France’s strikes intensify after Macron’s pension bid
PARIS: Protesters blocked a key highway around the French capital on Friday and escalated strikes at refineries to show their anger again after President Emmanuel Macron pushed through a controversial pension reform without a parliamentary vote.
Macron’s move sparked nationwide protests on Thursday evening, in which more than 300 people were arrested across the country, according to the interior minister.
On Friday morning, around 200 demonstrators briefly blocked traffic on the ring road in front of the capital.
Soumaya Gentet, 51, a CGT union member at supermarket chain Monoprix, said she was outraged and would continue protesting until the law was revoked.
“They don’t take into account what people want,” she said.
Her colleague Lamia Kerrouzi agreed. “Macron doesn’t care about people,” she said.
“He doesn’t understand the language of the people. It must be abolished.”

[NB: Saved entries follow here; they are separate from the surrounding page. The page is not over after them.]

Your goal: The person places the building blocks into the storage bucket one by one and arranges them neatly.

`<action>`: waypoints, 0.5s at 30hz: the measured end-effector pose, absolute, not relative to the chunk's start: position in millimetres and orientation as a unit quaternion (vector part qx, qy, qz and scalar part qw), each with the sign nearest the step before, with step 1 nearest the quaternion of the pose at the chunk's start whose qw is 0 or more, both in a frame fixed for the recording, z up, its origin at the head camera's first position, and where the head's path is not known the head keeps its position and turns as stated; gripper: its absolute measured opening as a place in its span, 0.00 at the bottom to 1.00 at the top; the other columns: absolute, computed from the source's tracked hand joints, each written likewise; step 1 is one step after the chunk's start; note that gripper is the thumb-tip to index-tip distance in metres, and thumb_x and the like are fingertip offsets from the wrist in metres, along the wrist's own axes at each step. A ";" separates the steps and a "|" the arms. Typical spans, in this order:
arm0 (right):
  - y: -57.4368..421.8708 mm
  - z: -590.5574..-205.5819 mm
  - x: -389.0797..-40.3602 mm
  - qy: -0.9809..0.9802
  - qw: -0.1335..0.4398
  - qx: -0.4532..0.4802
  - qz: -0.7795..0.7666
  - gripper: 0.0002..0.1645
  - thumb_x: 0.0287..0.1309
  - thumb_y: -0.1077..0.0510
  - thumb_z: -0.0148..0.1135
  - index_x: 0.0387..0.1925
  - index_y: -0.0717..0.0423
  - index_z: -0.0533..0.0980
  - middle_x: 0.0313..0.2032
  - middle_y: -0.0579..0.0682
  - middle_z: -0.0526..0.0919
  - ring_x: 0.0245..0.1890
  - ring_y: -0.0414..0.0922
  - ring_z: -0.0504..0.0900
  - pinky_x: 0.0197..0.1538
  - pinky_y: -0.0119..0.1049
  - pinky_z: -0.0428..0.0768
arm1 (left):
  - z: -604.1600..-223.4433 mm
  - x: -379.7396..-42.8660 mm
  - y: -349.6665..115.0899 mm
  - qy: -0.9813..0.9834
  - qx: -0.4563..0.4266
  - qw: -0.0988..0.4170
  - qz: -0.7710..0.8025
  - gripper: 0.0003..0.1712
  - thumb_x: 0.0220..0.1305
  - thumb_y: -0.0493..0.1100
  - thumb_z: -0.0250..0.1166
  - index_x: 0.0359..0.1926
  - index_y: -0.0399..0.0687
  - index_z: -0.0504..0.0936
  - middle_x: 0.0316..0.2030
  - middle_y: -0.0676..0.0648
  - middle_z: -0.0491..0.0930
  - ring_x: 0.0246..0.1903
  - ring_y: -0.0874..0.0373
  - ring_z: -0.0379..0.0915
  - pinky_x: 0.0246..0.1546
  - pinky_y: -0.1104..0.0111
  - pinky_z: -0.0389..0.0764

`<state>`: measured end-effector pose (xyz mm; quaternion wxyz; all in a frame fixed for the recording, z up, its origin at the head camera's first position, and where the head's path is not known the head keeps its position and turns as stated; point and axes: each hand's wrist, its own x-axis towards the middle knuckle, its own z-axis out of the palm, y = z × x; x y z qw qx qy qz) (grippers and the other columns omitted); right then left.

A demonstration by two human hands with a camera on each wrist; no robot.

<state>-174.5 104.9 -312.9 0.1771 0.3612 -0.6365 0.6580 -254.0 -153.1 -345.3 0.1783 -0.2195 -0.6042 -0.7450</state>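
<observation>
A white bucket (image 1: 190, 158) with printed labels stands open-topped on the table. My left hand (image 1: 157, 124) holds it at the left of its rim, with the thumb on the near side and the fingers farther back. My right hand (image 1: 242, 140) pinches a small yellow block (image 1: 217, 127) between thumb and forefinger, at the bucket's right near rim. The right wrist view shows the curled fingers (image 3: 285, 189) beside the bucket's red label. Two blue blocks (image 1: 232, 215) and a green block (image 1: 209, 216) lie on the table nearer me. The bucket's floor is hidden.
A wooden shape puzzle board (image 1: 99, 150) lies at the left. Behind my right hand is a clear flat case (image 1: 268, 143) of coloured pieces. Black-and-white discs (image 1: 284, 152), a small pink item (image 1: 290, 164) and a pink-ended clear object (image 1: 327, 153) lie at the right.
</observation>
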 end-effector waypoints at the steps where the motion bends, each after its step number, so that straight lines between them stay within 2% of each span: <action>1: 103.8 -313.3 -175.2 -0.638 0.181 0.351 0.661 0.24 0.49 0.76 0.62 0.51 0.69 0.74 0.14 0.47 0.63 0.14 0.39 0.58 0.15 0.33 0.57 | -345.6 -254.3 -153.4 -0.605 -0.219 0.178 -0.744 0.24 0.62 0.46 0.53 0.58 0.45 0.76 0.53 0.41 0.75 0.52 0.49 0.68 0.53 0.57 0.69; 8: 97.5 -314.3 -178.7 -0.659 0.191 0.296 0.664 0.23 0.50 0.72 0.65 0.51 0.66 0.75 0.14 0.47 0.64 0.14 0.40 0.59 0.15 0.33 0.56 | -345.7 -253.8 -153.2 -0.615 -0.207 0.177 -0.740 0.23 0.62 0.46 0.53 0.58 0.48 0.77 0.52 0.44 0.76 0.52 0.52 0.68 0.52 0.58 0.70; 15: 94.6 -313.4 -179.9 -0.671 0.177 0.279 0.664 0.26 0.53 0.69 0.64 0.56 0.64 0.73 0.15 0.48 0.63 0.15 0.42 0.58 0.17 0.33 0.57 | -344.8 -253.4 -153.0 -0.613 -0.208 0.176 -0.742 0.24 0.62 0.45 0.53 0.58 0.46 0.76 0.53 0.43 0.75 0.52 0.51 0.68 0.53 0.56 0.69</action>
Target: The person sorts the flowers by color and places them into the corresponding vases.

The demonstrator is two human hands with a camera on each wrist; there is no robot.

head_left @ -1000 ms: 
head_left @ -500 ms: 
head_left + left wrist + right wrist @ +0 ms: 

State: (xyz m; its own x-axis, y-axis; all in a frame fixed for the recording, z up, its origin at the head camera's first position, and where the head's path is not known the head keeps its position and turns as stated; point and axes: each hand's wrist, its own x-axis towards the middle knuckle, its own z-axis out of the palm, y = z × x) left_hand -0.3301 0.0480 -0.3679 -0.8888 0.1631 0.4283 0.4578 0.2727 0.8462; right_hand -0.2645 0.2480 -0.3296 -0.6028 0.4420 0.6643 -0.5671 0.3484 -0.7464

In the energy sector, strikers should halt production at a major refinery by this weekend or Monday at the latest, said CGT union representative Eric Sellini.
At TotalEnergies de Normandie’s northern site, workers had already gone on a rolling strike, but halting production would escalate the industrial action.
Strikers continued to deliver less fuel than normal from several other locations, he added.
The government invoked a disputed constitutional power to enforce pension reform by decree on Thursday afternoon, prompting protests outside Parliament in Paris as well as in several other cities.
The riots that followed saw 310 arrests across France, including 258 in Paris, Interior Minister Gerald Darmanin told RTL radio.
“The opposition is legitimate, the protests are legitimate, but wreaking havoc is not,” he said.
A few thousand protesters gathered opposite Parliament on Thursday to protest the move.
In the evening there were clashes with the police, who moved in to arrest some on suspicion of wanting to cause damage.
Similar scenes played out across France.
Several shops were looted during the protests in Marseille, while clashes between protesters and security forces also broke out in the western cities of Nantes and Rennes, and in Lyon in the southeast, according to AFP correspondents.
An AFP photographer saw damage including a burned-out public bike, a shattered shop window and a burned car in Paris on Friday morning.
Despite two months of coordinated nationwide strikes and some of the biggest protests in decades, the government pushed through the Pensions Act, which aims to raise the retirement age from 62 to 64.